REQUIREMENT: In the listing, determine how many lines contain "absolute". The reply is that number alone.
****************************************
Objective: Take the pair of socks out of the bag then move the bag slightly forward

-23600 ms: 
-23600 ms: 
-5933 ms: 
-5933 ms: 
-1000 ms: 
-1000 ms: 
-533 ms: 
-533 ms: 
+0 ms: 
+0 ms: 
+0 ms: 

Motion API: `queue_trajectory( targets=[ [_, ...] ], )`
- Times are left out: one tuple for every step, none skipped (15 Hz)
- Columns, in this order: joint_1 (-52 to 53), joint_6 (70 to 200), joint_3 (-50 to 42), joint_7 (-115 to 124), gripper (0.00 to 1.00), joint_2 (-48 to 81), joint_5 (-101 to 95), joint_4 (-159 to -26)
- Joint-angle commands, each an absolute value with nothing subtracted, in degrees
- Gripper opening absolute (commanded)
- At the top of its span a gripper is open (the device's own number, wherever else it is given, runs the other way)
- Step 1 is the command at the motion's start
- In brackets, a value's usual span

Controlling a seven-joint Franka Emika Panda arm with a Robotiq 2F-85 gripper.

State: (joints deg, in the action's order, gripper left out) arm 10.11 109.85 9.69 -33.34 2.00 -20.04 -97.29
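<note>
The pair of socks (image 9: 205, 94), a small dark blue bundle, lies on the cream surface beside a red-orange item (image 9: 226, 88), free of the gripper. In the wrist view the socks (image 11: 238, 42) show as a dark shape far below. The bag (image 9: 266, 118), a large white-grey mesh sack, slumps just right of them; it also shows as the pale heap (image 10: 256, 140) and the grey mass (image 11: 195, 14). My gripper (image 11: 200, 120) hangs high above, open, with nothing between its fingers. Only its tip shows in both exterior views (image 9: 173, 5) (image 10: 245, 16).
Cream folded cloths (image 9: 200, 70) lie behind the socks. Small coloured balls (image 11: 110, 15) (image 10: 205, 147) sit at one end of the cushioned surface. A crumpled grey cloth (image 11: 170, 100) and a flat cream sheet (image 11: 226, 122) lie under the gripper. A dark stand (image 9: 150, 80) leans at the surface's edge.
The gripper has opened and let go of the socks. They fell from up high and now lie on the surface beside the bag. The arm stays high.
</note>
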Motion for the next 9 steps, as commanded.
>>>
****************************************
RESULT FOR THIS EXERCISE: 2